* WHAT IS EXPECTED
Write out the data exactly, every line included.

== DATASET EXTRACT ==

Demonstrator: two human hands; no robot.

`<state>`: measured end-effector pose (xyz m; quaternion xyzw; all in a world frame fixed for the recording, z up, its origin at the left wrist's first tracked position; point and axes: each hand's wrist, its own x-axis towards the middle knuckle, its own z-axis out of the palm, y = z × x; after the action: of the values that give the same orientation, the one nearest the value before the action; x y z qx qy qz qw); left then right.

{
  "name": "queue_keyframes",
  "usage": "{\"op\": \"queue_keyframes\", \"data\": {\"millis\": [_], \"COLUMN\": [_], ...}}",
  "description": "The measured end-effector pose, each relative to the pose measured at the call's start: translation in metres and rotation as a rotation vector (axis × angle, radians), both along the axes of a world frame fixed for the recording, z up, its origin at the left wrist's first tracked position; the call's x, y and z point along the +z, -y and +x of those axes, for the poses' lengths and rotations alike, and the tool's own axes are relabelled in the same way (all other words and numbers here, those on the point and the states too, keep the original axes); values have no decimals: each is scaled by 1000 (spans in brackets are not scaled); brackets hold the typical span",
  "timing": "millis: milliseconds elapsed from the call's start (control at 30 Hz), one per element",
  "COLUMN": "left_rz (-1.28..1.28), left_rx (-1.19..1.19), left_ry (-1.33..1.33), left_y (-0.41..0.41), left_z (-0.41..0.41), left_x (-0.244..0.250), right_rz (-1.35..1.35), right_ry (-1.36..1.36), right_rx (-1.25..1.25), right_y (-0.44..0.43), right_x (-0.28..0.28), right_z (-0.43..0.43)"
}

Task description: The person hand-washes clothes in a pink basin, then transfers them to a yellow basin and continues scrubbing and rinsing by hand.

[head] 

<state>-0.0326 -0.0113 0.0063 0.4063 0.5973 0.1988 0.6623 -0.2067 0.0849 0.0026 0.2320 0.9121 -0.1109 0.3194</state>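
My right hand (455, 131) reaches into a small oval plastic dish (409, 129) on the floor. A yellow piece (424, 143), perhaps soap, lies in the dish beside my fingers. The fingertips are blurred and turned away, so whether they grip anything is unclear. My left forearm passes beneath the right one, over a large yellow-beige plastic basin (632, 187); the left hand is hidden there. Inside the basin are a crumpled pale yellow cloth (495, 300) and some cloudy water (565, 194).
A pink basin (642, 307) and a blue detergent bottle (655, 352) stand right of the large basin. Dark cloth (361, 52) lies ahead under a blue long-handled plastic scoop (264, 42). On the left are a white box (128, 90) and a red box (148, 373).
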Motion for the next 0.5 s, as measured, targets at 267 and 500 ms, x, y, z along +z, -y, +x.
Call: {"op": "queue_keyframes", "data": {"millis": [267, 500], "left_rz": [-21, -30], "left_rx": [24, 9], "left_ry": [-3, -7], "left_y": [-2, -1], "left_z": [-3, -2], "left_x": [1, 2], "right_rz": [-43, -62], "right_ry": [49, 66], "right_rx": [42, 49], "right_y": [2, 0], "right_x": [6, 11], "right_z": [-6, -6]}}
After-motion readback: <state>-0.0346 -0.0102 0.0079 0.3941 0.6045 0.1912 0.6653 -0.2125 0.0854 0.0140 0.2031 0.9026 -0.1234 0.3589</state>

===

* ANSWER
Demonstrator: two human hands; no robot.

`<state>`: measured end-effector pose (xyz m; quaternion xyzw; all in a world frame fixed for the recording, z up, its origin at the left wrist's first tracked position; point and axes: each hand's wrist, its own x-axis towards the middle knuckle, its own z-axis out of the palm, y = z × x; after the action: of the values that give the same orientation, the one nearest the value before the action; x y z qx qy qz qw); left then right.

{
  "name": "queue_keyframes",
  "usage": "{\"op\": \"queue_keyframes\", \"data\": {\"millis\": [_], \"COLUMN\": [_], ...}}",
  "description": "The measured end-effector pose, each relative to the pose measured at the call's start: translation in metres and rotation as a rotation vector (axis × angle, radians), both along the axes of a world frame fixed for the recording, z up, its origin at the left wrist's first tracked position; the call's x, y and z point along the +z, -y and +x of those axes, for the poses' lengths and rotations alike, and the tool's own axes are relabelled in the same way (all other words and numbers here, those on the point and the states too, keep the original axes); values have no decimals: each is scaled by 1000 (spans in brackets are not scaled); brackets hold the typical span",
  "timing": "millis: milliseconds elapsed from the call's start (control at 30 Hz), one per element",
  "COLUMN": "left_rz (-1.28..1.28), left_rx (-1.19..1.19), left_ry (-1.33..1.33), left_y (-0.41..0.41), left_z (-0.41..0.41), left_x (-0.244..0.250), right_rz (-1.35..1.35), right_ry (-1.36..1.36), right_rx (-1.25..1.25), right_y (-0.44..0.43), right_x (-0.28..0.28), right_z (-0.43..0.43)"
}

Task description: The person hand-washes clothes in a pink basin, then transfers them to a yellow basin and continues scrubbing and rinsing by hand.

[head] 

<state>-0.0326 -0.0113 0.0063 0.4063 0.5973 0.1988 0.6623 -0.2067 0.0849 0.0026 0.2320 0.9121 -0.1109 0.3194</state>
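My right hand (455, 131) reaches into a small oval plastic dish (409, 129) on the floor. A yellow piece (424, 143), perhaps soap, lies in the dish beside my fingers. The fingertips are blurred and turned away, so whether they grip anything is unclear. My left forearm passes beneath the right one, over a large yellow-beige plastic basin (632, 187); the left hand is hidden there. Inside the basin are a crumpled pale yellow cloth (495, 300) and some cloudy water (565, 194).
A pink basin (642, 307) and a blue detergent bottle (655, 352) stand right of the large basin. Dark cloth (361, 52) lies ahead under a blue long-handled plastic scoop (264, 42). On the left are a white box (128, 90) and a red box (148, 373).
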Motion for the next 0.5 s, as measured, targets at 267 and 500 ms, x, y, z along +z, -y, +x.
Call: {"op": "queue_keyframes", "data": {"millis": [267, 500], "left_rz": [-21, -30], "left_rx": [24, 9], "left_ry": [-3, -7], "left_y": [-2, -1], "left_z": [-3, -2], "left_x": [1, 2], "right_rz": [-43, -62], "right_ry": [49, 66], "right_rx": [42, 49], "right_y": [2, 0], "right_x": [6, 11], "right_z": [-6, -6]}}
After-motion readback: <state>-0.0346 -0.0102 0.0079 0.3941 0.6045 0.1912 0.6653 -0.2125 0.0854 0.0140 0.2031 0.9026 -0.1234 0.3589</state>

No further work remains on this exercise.